Overstimulation in certain highly individualized circumstances.  HSPs may feel overwhelmed by certain smells, lighting conditions, fluctuations of temperature, scratchy fabrics, certain types of noises, and strong interpersonal energetic interactions.  SPS works by the triggering of strong emotions leading to the depth of processing previously noted.  HSPs experience these emotions as particularly intense and may find it difficult to remain in overstimulating circumstances.  They often prefer to “get away” and recharge in quiet.  It is vitally important to note that HSPs are not a homogenous group.  Indeed, what bothers one HSP might not even register with another.  The sources of overstimulation for HSPs vary tremendously from person to person with males sometimes experiencing little to no overstimulation from sensory sources, but possibly from emotional sources.

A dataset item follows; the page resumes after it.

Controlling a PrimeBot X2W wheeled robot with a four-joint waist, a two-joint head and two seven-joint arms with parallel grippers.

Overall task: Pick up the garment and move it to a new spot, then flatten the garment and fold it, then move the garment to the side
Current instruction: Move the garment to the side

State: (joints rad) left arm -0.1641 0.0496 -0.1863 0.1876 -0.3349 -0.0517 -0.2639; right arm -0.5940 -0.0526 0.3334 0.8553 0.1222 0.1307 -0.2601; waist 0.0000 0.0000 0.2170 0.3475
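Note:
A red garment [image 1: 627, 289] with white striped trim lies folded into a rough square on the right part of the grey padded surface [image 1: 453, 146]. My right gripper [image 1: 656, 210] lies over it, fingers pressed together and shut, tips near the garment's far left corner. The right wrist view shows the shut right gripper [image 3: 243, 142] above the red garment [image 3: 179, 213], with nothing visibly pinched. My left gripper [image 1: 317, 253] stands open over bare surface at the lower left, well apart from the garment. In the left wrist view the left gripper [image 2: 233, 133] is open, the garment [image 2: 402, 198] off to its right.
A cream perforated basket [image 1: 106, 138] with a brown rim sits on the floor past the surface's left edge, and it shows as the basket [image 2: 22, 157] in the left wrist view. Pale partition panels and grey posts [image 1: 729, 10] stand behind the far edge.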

Emotional responsiveness and High empathy.  Highly sensitive people have a broader possible range of emotional expression than in those without the trait.  A person without the trait may feel happy at, say, a child’s graduation, while an HSP may feel happy, sad, anxious, scared, confident, and ecstatic all at the same time.  This is not to say that HSPs are fragile, weak, hysterical, or emotionally unstable but they do have a broader possible range of emotional reactions.  Intertwined with this emotional responsivity is generally higher empathy.  HSPs may be good at identifying with the reality of other people more readily than in those without the trait.  Being able to step into another person’s shoes and see the world (or a given situation) from their viewpoint, without judgement, means HSPs may be very good at “reading” people.

Sensitivity to subtle stimuli.  Highly sensitive people notice visual information more acutely, pick up on subtle smells or sounds more readily than those without the trait, and generally are more sensitive to a range of subtleties than in others.  This keen sensitivity may make them very good at planning, developing alternatives, or noting details.

There is another personality trait about 30% of HSPs have; it’s known as Sensation Seeking.  Sensation seekers may identify with any of the four aspects below:

Thrill and Adventure Seeking – seeking physical thrills (roller coasters, rock climbing, fast cars, etc).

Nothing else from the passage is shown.